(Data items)
=== Section Start ===
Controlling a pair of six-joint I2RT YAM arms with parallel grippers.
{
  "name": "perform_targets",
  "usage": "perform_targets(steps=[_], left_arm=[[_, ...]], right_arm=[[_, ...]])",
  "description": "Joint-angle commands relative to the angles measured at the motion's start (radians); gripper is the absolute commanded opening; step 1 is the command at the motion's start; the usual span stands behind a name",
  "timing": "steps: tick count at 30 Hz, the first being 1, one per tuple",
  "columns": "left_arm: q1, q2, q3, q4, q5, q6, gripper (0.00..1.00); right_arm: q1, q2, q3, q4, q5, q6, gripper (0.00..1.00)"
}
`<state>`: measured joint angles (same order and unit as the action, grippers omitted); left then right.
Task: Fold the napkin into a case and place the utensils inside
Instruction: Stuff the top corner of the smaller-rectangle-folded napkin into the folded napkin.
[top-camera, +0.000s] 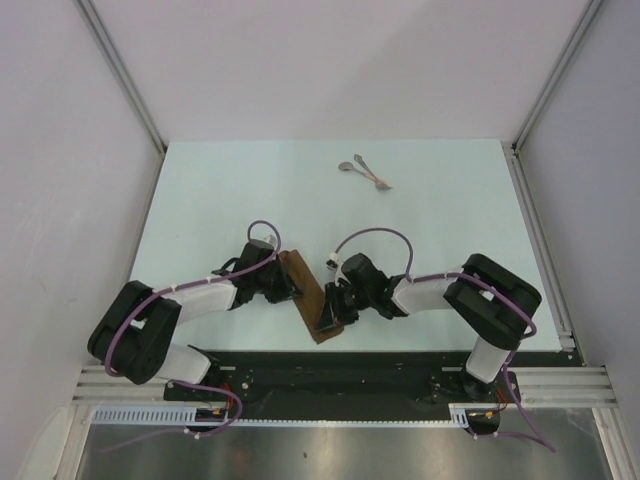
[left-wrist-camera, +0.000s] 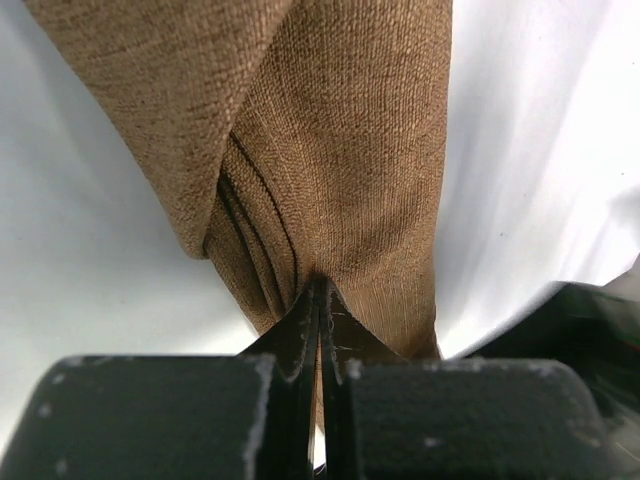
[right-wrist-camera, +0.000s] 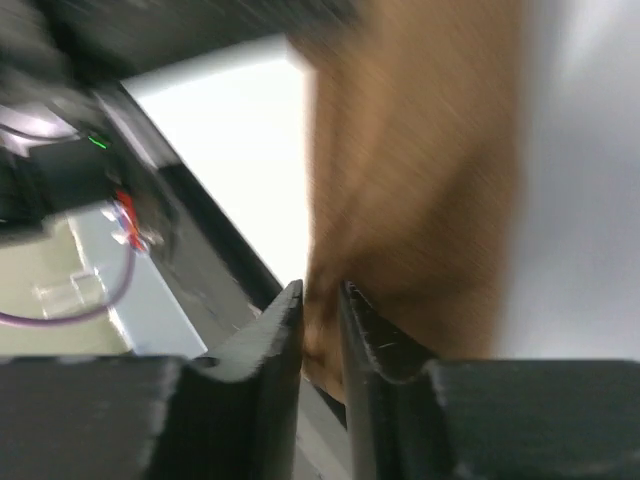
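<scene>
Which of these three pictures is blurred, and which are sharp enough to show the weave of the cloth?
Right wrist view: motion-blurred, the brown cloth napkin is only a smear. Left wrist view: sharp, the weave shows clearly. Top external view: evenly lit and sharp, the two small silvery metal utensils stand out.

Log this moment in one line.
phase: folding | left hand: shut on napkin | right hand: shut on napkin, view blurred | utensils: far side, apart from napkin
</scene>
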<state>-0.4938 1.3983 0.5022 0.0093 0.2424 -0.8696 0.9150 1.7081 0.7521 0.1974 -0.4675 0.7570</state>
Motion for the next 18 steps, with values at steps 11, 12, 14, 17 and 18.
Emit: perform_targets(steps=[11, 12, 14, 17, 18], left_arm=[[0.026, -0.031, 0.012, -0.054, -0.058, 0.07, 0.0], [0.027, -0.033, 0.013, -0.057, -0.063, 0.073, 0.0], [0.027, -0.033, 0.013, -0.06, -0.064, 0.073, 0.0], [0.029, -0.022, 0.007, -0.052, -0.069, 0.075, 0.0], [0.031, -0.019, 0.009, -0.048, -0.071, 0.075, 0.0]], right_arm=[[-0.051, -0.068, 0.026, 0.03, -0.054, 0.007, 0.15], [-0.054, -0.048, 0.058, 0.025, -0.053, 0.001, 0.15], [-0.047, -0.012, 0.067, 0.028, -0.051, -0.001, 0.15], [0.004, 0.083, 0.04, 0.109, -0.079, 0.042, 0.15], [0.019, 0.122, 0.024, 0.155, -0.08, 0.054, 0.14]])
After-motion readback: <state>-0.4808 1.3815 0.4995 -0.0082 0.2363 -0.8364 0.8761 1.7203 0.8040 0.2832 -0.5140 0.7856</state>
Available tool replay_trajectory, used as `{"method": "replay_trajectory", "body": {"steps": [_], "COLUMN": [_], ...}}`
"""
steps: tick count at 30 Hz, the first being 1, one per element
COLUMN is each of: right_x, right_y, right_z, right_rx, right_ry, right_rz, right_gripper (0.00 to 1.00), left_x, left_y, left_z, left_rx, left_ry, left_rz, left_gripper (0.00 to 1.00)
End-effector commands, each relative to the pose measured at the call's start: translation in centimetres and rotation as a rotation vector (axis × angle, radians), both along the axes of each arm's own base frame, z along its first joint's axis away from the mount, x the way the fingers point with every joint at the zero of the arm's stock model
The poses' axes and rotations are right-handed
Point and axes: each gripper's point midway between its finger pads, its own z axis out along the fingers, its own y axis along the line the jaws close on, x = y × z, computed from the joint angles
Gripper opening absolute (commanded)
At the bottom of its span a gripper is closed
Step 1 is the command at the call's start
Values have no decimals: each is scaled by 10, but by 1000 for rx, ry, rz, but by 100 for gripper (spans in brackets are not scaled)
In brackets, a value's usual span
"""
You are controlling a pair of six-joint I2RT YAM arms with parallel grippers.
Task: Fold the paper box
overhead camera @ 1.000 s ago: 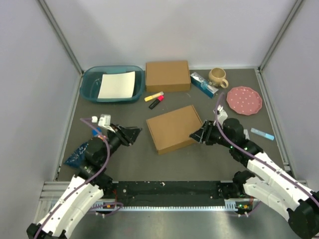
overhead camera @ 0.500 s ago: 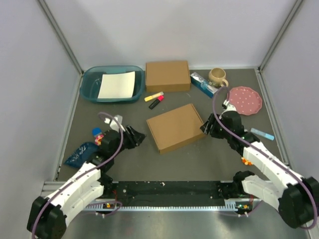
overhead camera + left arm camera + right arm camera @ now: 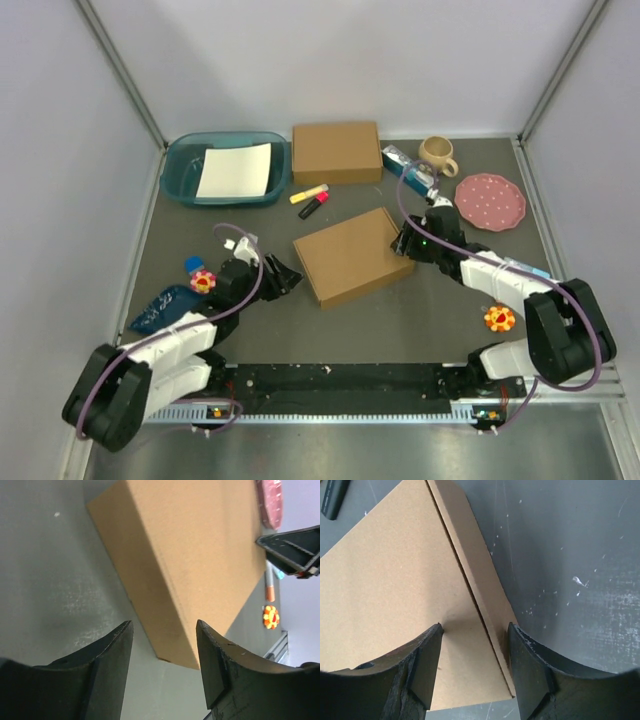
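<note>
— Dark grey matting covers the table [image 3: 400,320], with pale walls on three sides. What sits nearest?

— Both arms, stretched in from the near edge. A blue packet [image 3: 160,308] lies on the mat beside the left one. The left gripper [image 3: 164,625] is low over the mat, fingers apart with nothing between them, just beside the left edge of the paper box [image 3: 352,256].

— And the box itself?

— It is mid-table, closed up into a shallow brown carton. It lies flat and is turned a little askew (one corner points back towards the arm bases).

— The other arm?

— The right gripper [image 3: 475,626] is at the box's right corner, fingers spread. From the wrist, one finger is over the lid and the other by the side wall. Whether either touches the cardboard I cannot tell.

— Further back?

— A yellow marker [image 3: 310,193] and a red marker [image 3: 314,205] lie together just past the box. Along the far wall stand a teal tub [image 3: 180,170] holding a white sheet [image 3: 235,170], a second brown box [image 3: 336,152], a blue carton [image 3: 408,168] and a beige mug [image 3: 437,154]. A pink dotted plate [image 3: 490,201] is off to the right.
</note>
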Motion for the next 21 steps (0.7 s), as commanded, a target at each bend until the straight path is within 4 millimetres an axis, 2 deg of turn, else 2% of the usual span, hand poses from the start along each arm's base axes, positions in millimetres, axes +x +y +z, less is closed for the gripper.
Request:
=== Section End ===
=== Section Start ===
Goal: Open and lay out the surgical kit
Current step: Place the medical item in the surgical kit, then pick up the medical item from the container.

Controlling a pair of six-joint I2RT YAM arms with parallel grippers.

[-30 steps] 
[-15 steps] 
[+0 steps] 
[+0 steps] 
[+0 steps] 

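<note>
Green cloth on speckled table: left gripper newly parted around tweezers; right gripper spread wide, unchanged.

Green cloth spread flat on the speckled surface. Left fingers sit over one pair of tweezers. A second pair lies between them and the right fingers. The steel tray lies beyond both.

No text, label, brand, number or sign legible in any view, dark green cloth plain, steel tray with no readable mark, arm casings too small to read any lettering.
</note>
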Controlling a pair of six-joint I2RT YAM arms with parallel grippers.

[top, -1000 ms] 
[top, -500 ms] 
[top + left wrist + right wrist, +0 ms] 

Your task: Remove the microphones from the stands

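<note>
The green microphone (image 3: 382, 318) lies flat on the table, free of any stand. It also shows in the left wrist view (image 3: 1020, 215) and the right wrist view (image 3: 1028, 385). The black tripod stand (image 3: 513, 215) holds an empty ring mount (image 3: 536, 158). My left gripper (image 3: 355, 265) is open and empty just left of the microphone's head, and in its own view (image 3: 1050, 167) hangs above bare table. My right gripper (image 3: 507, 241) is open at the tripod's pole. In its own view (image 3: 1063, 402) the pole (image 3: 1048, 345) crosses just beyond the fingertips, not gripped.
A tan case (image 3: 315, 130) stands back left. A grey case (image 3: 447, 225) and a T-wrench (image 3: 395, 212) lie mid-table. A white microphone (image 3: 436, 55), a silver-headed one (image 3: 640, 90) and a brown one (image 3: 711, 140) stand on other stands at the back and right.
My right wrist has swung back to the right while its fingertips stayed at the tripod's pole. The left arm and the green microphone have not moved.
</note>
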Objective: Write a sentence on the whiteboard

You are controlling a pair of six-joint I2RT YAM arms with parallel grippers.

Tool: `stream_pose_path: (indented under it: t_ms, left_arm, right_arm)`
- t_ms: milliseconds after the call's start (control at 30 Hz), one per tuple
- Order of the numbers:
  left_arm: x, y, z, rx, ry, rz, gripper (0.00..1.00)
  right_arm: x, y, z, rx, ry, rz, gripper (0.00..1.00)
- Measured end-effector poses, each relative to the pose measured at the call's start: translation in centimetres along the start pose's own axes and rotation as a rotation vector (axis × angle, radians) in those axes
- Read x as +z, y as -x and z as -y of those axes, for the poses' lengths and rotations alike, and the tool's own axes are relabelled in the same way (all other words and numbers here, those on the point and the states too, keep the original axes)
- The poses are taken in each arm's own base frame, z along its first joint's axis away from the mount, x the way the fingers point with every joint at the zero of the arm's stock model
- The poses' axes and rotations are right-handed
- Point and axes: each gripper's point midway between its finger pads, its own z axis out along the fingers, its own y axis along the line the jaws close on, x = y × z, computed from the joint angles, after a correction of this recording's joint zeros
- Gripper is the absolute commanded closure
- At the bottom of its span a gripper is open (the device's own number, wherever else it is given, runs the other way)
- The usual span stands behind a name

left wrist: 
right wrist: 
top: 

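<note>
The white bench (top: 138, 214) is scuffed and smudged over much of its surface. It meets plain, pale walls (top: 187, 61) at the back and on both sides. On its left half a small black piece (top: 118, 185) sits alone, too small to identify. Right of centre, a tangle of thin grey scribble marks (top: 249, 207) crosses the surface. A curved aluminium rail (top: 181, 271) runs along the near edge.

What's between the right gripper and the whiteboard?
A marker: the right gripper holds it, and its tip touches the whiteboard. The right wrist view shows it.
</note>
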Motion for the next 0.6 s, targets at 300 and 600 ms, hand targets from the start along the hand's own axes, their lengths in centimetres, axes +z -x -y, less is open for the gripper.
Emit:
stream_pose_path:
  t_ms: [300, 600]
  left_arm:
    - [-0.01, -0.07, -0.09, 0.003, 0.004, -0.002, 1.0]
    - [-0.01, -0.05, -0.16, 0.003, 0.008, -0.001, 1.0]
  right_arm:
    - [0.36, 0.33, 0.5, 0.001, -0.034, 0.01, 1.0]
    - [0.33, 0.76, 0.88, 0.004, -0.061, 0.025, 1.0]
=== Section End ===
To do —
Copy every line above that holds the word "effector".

Exercise output —
End-effector commands, each relative to the pose measured at the call's start: translation in centimetres and rotation as a rotation vector (axis × angle, radians), both along the axes of each arm's own base frame, z along its first joint's axis away from the mount, x the way the fingers point with every joint at the zero of the arm's stock model
- Measured end-effector poses, each relative to the pose measured at the call's start: translation in centimetres along the start pose's own axes and rotation as a rotation vector (axis × angle, radians) in those axes

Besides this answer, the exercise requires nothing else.